NCT number NCT03511209
Other study ID # IIR 17-234
Secondary ID
Status Completed
Phase N/A
First received
Last updated
Start date December 10, 2018
Est. completion date November 27, 2023

Study information

Verified date November 2023
Source VA Office of Research and Development
Contact n/a
Is FDA regulated No
Health authority
Study type Interventional

Clinical Trial Summary

Sleeping medications, called hypnotics, are often prescribed for insomnia. About one-quarter of Veterans use hypnotics (or bedtime alcohol). Older patients who use hypnotics fall more often and have worse memory than those who do not use them. Stopping hypnotics often reverses these problems. The Department of Veterans Affairs (VA) is trying to reduce hypnotic use among older adults. Currently, there are two main treatments to help patients stop using hypnotics. The first treatment involves a slow decrease in the daily dose until the hypnotic is ultimately discontinued. For safety, the process of decreasing the daily dose is usually supervised by a physician. The second is a treatment for insomnia called cognitive behavioral therapy for insomnia (CBTI). This study will compare a novel hypnotic tapering method to the usual tapering method offered to older Veterans. The purpose of the study is to determine if the novel tapering method is more effective than the usual tapering method, both in terms of hypnotic discontinuation and improvement in insomnia severity. Participants will be recruited from among Veterans 55 years and older who receive care from one VA Healthcare System. Following a baseline assessment, participants will be randomly assigned to one of the two 8-week treatment groups (66 participants per group). Each treatment group will receive CBTI, however, one group will receive the novel tapering program and the other group the usual tapering program. Follow-up assessments will be conducted at post-treatment and at 6-months after completion of the treatment. If the novel tapering program is effective, it will represent a treatment option that can be offered to older Veterans who want to discontinue hypnotics. This tapering program could help VA healthcare providers adhere to clinical guidelines that recommend benzodiazepine discontinuation among older adults. A reduction in chronic hypnotic use may in turn reduce the risk of falls and hip fractures, which ultimately may improve the health and quality of life of older Veterans who receive healthcare at the VA.


Description:

Hypnotics such as benzodiazepines and benzodiazepine receptor agonists are often prescribed for insomnia. Among Veterans attending outpatient clinics, approximately one-quarter use hypnotics (or bedtime alcohol). Hypnotics use is associated with an increased risk of falls and worse cognition in older adults.
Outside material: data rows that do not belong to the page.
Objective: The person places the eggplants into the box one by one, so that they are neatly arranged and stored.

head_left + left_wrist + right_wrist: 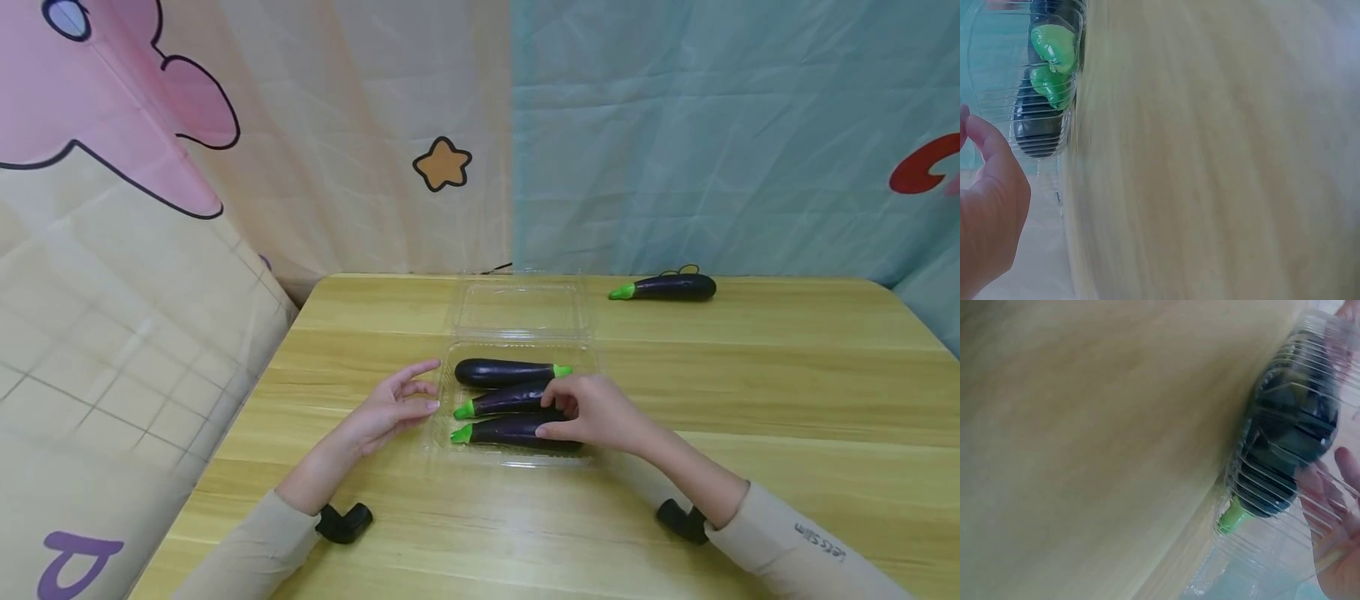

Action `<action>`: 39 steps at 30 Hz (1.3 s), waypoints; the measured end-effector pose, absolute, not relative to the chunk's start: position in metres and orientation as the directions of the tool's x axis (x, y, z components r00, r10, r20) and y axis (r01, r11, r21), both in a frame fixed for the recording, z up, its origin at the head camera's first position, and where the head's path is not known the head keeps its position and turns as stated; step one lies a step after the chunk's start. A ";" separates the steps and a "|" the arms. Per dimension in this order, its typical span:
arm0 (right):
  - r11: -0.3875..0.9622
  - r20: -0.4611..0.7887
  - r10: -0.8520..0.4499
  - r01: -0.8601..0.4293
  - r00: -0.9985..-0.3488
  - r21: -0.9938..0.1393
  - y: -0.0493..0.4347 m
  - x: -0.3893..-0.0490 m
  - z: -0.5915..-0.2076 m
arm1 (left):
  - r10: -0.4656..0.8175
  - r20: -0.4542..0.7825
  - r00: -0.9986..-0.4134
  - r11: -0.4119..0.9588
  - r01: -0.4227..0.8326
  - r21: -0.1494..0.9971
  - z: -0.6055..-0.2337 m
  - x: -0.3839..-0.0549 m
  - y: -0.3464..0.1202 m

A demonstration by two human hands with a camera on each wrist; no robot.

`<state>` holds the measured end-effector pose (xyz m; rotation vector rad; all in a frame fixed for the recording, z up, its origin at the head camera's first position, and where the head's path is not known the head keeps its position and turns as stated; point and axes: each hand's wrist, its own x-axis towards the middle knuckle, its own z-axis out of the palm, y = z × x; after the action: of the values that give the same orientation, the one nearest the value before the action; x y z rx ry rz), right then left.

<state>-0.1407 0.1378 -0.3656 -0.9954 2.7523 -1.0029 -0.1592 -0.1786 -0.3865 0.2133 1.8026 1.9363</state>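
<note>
Head view: three eggplants lay in a box, a fourth beyond it. The left hand, fingers extended, flanked the box; the right hand curved over two, its grip unclear. Snug placement seemed to call for light pressure, box steadied.

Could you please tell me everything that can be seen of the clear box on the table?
The box is transparent, apparently thin plastic, with ribbed walls and a lid opened back toward the far edge of the table. Its base sits upright on the wood-look tabletop and holds three eggplants lying crosswise, side by side. The right hand reaches in over its right side; the left hand is at its left wall, though whether it touches is unclear.
</note>
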 end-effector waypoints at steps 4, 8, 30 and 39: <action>0.531 0.119 -0.570 -0.476 -0.813 -0.701 0.143 -0.142 -0.362 | 0.445 -0.205 -0.872 -0.010 -0.234 0.972 -0.387 -0.159 -0.179; 0.481 0.086 -0.552 -0.401 -0.829 -0.780 0.148 -0.144 -0.358 | 0.444 -0.206 -0.872 -0.013 -0.236 0.972 -0.387 -0.159 -0.178; 0.487 0.100 -0.440 -0.331 -0.893 -0.808 0.190 -0.155 -0.340 | 0.439 -0.223 -0.870 -0.007 -0.252 0.968 -0.384 -0.158 -0.178; 0.549 0.082 -0.355 -0.278 -0.931 -0.788 0.217 -0.160 -0.336 | 0.432 -0.226 -0.873 -0.004 -0.253 0.967 -0.384 -0.158 -0.178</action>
<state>-0.1601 0.2173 -0.3363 -0.5509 2.6873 -1.3428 -0.1579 -0.1776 -0.3842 0.1847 1.8102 1.9277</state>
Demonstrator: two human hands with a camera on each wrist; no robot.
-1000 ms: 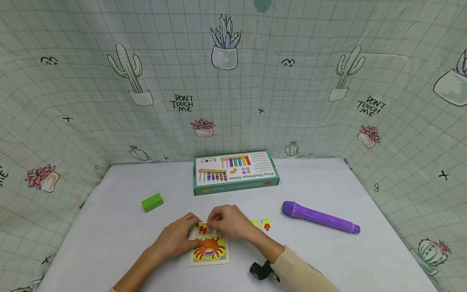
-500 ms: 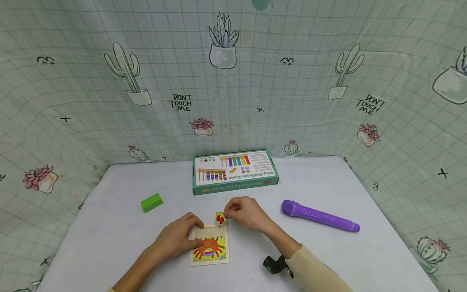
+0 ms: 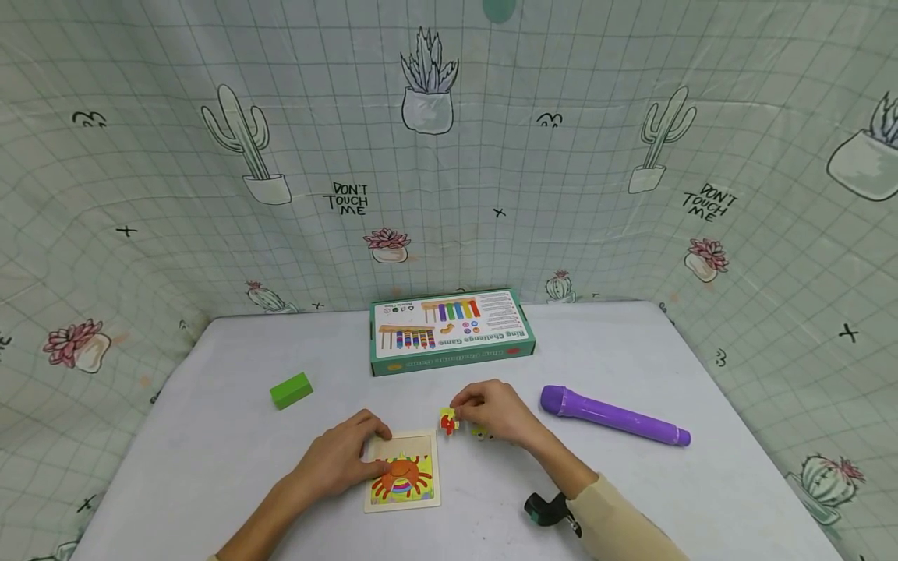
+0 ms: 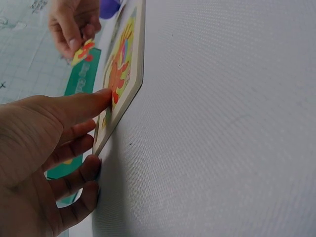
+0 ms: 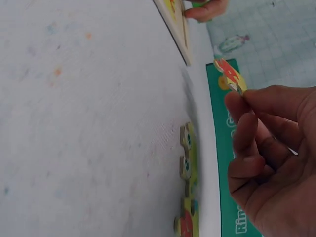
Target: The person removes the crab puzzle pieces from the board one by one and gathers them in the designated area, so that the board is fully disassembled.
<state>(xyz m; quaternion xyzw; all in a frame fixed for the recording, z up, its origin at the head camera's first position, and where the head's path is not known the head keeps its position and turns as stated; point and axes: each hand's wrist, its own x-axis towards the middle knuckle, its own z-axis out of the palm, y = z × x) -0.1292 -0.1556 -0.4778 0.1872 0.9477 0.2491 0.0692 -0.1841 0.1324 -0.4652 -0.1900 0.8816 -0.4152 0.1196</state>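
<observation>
My left hand [image 3: 346,449] holds the left side of a wooden jigsaw board [image 3: 437,467], the thumb lying on its face. Crab picture pieces fill the lower part of the board, and its upper strip shows bare wood. To the right of the board, my right hand [image 3: 496,411] pinches a yellow and red puzzle piece [image 3: 447,421] between thumb and fingers, raised off the table in the right wrist view. Other puzzle pieces [image 5: 188,165] lie on the table below that hand, partly hidden by it in the head view.
A green Ring Challenge Game box [image 3: 452,333] lies at the back. The green block [image 3: 291,390] sits at the left, and a purple toy microphone [image 3: 616,416] at the right. A black device [image 3: 547,510] shows by the right sleeve.
My right hand has lifted the yellow and red puzzle piece from the board's upper left and carried it right, past the board's edge. My left hand stays on the board.
</observation>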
Discontinuing hypnotics often attenuates or reverses these negative effects, and the Department of Veterans Affairs (VA) has initiatives to reduce hypnotic use among older adults. Current discontinuation strategies focus on tapering off the hypnotic and/or treating insomnia symptoms. Common strategies include supervised gradual taper (SGT), cognitive behavioral therapy targeting hypnotic withdrawal (CBT-HW), cognitive behavioral therapy for insomnia (CBTI), and combination therapy (SGT+CBTI). Yet up to 40% of patients eventually resume use of hypnotics with these strategies, suggesting that other mechanisms need to be targeted to achieve and sustain high rates of non-use. Objectives: 1) To assess the efficacy of a novel taper plus cognitive behavioral therapy-augmented program on hypnotic discontinuation among older Veterans, 2) to determine the impact of the the novel taper intervention on insomnia severity, 3) to assess the impact of the novel taper intervention on participants' beliefs and expectancies for using hypnotics to improve sleep quality and daytime function, and 4) to assess the efficacy of the novel taper intervention on balance and cognition. To achieve these objectives, we propose to conduct a randomized clinical trial in older Veterans recruited from a single VA site. Veterans will undergo a 3-step screening process (letter with opt-out card, telephone screen, and in-person screen). Eligible participants (N = 132) will be randomized to 8 weeks of the novel taper intervention (CBTI+taper method A) or CBTI+taper method B. Follow-up assessments will be conducted at post-treatment and 6-months. Key 6-month outcomes will include hypnotic discontinuation and use (measured objectively through lab testing and medical record review/state prescription monitoring database query, and subjectively through sleep diary), insomnia severity, beliefs and expectations about hypnotics, balance, and cognition. This hypnotic discontinuation program could be an important tool to help older Veterans who want to discontinue hypnotics to achieve this goal.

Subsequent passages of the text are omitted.